Finn finally sees us, and the glance at me isn’t a friendly one. Something inside me wants to make a remark about it—I just saved him from a fate that would take him away from her forever and he’s giving me dirty looks? I know him and Avery are close, but still.
He says to Avery, “You should eat something before it gets cold.”
“I’ll be right there.”
He hesitates, looking between us, but finally goes back inside. The wind blows a bit stronger and Avery pushes her hair behind her ear and backs away, still looking at me. “Come on,” she says, not giving me any hint that she noticed her brother’s odd behavior. “We have actual food tonight.”
With a deep breath, I follow her. Avery settles down on a stool next to Finn, and Rami loung
es on the bed sideways with his back against the wall. I stand next to the door.
Finn glances over his shoulder and comes over to give me a bowl of something unfamiliar. He steps away without a word, only smiling when he sits back down next to his sister.
This isn’t the Finn I’m familiar with—one that smiled even though his face was bloodied and one who had my back when nobody else did. I don’t know what has changed between us, but it has.
I look at the food in my bowl, not sure what it is. It’s white and small but smells good. I take a spoonful and I can’t describe the flavor. My mouth waters and I close my eyes, savoring it.
Finn’s voice carries across the room. “So how did you come to be here? You’ve put off not telling me long enough.”
“Where do you want me to start?” Avery asks.
“From the beginning,” he says. “When the Lawmen chased you out of town, I thought for sure they would catch you. It’s been killing me not knowing where you’ve been all this time.”

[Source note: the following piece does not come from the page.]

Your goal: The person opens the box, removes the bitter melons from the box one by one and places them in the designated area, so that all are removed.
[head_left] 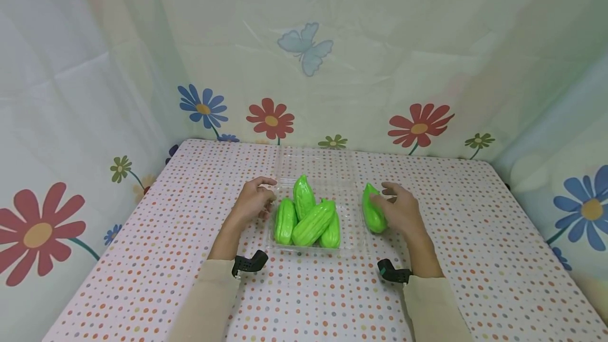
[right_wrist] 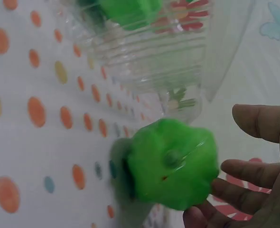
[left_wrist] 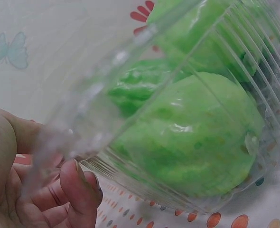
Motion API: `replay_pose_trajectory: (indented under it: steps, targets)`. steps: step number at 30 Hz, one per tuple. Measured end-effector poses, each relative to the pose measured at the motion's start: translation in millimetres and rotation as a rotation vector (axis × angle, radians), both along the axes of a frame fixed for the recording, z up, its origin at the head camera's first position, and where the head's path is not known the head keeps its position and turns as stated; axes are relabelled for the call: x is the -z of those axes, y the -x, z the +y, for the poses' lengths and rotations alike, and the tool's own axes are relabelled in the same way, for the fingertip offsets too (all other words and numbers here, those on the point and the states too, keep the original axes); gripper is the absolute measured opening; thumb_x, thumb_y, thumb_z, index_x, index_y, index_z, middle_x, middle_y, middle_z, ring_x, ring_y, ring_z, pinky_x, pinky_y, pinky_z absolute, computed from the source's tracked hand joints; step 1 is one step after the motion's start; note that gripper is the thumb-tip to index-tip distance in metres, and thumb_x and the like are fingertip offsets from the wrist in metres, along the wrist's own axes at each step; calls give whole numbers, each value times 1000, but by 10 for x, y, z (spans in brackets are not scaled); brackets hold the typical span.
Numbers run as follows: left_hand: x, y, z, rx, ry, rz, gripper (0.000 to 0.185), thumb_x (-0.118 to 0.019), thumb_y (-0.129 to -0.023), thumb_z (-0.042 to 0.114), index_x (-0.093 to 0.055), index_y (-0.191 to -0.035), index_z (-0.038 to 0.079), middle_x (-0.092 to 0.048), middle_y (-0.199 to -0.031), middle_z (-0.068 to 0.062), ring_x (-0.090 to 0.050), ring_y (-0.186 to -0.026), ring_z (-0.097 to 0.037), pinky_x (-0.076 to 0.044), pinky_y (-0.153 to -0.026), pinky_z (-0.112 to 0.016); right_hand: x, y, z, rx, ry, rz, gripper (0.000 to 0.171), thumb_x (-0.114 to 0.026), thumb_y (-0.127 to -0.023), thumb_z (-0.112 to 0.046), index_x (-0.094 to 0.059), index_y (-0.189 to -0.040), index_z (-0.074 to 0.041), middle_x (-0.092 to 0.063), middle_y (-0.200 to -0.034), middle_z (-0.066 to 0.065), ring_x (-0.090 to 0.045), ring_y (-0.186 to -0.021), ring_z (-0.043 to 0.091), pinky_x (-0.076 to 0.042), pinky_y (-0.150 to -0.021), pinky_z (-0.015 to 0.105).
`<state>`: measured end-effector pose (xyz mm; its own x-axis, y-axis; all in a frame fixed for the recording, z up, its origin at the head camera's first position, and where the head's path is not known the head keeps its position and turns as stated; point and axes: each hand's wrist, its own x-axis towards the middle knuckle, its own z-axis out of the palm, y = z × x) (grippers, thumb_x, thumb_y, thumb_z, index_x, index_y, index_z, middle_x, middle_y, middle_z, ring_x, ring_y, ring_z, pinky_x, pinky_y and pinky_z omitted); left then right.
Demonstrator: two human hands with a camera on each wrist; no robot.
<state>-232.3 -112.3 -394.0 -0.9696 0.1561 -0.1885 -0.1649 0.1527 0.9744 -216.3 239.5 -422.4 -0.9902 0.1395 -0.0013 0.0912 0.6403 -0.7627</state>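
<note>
Several green ridged gourds (head_left: 313,223) lie in a clear plastic box (head_left: 350,226), some leaning on one another. The left hand (head_left: 254,198) is beside the box's left wall, fingers loosely bent; in the left wrist view its fingers (left_wrist: 78,187) lie close to the clear rim, and whether they touch it I cannot tell. Another gourd (head_left: 373,210) lies on the table right of the box. The right hand (head_left: 401,208) is at its right side. In the right wrist view this gourd (right_wrist: 173,164) shows end-on, fingertips (right_wrist: 197,216) against its side, thumb apart from it.
The box's clear lid (head_left: 315,162) is folded back flat behind it. A dotted cloth covers the table (head_left: 157,284). Flower-printed curtains (head_left: 351,88) stand behind the table and at both sides. A black device (head_left: 250,263) is strapped to each wrist.
</note>
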Motion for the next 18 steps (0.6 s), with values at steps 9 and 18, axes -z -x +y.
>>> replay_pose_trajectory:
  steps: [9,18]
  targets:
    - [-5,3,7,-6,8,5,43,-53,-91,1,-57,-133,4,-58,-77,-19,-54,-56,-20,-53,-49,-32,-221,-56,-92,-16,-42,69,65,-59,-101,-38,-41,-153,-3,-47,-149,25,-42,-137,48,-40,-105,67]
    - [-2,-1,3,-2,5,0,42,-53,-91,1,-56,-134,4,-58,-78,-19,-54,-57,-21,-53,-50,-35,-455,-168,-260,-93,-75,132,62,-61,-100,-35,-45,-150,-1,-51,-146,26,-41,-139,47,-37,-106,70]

I lean against the door and eat my food. I listen as Avery retells her story, hearing it again but in a new way now that it’s Finn she’s telling it to. When she comes to the part about me, Finn doesn’t even glance over his shoulder when Avery meets my gaze. She tells him about our trouble in Houston and the long days of riding.
But what she doesn’t tell him is about our night at the river, or any other time we stopped. Because she doesn’t want Finn to know there’s anything more going on between us.
Maybe she doesn’t want me here. Earlier she started by saying I didn’t have to stay with them—she never asked me to. My heart pounds at the thought of being unwanted.
Avery finishes her story and even though they’re still talking with each other, I can’t listen. Half of my heart is here and the other is out there—where I think I belong.
“Can I talk to you for a minute?” Finn asks Avery, glancing back at me. “Outside.”
Avery nods.
They pass by me to go outside and Rami pushes himself off the bed. I put my bowl on the table but don’t move any farther from the door.
“I guess I should thank you for getting me out of there,” he says, putting another log on the fire.